A situação atual tem levado a um problema mais grave: a falta de confiança da população nas instituições policiais. "A polícia precisa ir com mais humildade para a periferia", afirma José Augusto Soavinski, diretor de relações com a comunidade da Uniconseg. "Os moradores não têm respeito, têm medo. Ela discrimina, já chega dando borrachada. E quem dá com a língua nos dentes (denuncia os criminosos) não fica vivo 24 horas."

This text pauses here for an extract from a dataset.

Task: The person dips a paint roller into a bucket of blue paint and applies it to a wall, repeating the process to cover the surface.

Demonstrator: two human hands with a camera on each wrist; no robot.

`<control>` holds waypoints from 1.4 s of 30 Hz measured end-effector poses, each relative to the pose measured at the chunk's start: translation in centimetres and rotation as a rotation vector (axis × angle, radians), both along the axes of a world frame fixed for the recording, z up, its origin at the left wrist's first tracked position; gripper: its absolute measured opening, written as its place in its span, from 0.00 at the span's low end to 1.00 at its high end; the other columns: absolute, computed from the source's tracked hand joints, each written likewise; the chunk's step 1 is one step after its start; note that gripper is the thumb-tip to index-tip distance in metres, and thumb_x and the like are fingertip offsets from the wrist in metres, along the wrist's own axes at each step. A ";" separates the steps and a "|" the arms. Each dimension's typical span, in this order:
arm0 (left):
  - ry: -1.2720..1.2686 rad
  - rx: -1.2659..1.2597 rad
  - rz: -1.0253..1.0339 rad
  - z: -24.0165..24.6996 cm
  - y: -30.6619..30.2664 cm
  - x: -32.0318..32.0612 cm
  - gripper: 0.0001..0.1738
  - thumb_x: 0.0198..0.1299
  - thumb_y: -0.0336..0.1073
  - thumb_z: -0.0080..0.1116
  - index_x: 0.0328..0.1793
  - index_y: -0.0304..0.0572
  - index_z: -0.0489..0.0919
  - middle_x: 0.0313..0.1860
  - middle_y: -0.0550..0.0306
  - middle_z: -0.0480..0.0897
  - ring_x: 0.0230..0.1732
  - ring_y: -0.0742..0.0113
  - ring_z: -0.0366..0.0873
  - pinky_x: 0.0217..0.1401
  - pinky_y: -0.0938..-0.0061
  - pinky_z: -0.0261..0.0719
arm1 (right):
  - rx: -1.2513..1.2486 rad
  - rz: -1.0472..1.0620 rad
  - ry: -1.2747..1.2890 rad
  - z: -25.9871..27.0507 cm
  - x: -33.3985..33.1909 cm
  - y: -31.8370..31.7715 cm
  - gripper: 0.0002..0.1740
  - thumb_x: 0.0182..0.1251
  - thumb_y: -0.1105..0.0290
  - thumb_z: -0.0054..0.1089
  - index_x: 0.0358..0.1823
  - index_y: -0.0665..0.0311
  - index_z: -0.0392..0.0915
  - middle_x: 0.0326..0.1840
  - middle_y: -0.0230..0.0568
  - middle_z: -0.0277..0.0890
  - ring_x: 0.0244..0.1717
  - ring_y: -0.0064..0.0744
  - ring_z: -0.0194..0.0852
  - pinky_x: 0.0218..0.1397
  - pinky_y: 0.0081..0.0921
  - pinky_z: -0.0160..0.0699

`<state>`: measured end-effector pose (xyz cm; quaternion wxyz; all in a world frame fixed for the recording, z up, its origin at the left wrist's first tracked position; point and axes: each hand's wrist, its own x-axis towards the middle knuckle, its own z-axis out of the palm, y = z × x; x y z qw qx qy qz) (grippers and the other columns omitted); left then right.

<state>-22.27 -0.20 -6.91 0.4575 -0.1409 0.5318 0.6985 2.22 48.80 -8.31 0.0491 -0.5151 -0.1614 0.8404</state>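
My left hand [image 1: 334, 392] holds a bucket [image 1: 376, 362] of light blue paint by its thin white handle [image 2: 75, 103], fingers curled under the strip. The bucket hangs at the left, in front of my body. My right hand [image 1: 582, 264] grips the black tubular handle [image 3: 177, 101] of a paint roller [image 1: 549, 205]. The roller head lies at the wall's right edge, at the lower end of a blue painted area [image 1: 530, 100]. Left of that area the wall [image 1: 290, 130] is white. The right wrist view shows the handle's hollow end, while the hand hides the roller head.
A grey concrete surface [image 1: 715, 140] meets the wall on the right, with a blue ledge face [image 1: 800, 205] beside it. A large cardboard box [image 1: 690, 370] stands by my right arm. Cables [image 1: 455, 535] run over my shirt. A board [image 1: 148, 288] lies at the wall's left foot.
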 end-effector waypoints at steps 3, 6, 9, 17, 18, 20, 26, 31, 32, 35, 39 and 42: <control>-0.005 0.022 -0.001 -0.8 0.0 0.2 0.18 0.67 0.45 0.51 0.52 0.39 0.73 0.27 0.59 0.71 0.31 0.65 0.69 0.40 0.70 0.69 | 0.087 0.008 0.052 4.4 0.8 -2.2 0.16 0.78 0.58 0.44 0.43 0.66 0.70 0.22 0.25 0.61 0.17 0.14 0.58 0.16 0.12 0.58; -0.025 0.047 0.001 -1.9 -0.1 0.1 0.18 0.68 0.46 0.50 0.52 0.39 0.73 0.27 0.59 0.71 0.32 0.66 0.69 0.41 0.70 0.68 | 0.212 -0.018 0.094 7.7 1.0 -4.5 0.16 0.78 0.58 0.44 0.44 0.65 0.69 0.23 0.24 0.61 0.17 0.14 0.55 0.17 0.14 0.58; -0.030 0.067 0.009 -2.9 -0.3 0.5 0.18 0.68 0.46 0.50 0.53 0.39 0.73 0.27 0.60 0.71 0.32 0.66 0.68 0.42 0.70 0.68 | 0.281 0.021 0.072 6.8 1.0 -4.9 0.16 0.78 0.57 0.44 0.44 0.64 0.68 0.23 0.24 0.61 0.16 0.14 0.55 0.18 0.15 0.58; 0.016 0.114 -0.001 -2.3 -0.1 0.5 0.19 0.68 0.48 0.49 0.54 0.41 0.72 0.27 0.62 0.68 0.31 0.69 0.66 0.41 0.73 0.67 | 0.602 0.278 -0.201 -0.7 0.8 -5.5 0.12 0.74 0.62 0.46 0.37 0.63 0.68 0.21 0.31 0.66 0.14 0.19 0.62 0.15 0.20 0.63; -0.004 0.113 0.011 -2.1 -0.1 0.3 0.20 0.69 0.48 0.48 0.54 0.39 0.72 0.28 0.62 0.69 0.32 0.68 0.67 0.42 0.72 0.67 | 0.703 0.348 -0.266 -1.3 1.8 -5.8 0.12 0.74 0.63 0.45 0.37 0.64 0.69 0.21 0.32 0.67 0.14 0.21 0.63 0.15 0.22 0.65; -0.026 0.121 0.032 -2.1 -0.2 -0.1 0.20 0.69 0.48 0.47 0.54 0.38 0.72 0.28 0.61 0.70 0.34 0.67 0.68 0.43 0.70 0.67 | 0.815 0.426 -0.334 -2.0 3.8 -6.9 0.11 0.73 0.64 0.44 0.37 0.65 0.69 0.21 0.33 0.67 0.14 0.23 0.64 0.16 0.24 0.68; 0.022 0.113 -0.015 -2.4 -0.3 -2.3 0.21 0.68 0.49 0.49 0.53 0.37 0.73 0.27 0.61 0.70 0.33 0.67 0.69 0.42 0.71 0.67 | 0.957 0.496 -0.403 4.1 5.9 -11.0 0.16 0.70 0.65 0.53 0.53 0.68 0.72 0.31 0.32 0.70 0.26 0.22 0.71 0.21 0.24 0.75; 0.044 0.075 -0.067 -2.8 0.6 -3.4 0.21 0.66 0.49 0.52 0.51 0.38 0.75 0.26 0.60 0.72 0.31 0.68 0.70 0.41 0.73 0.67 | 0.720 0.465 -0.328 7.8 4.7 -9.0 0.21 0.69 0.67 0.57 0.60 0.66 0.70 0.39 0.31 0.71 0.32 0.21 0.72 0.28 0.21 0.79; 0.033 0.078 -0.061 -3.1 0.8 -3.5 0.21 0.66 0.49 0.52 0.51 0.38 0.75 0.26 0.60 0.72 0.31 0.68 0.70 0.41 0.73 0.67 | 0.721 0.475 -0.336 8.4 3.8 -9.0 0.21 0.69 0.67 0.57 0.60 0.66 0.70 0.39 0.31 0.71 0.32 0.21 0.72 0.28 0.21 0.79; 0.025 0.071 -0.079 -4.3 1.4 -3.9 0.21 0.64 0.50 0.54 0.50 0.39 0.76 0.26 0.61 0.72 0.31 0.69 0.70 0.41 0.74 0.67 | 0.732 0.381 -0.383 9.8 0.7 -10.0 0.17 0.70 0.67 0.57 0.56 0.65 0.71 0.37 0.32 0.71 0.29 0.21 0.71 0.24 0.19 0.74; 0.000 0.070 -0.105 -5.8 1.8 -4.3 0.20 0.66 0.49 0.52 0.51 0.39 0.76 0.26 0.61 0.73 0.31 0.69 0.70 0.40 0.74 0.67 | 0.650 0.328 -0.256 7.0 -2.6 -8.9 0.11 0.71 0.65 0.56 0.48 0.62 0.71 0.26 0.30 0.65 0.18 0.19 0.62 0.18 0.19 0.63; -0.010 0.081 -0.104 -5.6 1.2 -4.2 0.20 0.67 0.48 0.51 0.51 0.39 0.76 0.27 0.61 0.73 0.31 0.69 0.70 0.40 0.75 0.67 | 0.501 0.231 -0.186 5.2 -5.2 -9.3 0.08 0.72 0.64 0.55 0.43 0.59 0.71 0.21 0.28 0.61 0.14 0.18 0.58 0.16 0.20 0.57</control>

Com desconfiança na polícia e medo dos bandidos, são muitas as vítimas da violência que deixam de registrar ocorrências, como diz o advogado Jaiderson Rivarola, primeiro secretário do Conseg de São José dos Pinhais. "As pessoas são assaltadas, sofrem as maiores atrocidades e não registram queixa. Não buscam mais a Polícia Civil, porque não têm resposta ou não são atendidas." Segundo a Sesp, o policial civil que se negar a registrar uma ocorrência deve ser denunciado pelo telefone 0800-41-0900.

Obscuridade

Nos últimos anos tem sido difícil saber, com base nos números, quais são as regiões mais perigosas e os crimes mais comuns na RMC, já que a Sesp não divulga as estatísticas que diz dispor. A secretaria, inclusive, deixou de repassar estatísticas de violência para a Senasp. Em outubro do ano passado, um estudo divulgado pela secretaria nacional colocou, equivocamente, Curitiba como capital mais violenta do país. Após contestação de Delazari, a Senasp admitiu o erro. Depois disso, não obteve mais os números oficiais da violência no Paraná.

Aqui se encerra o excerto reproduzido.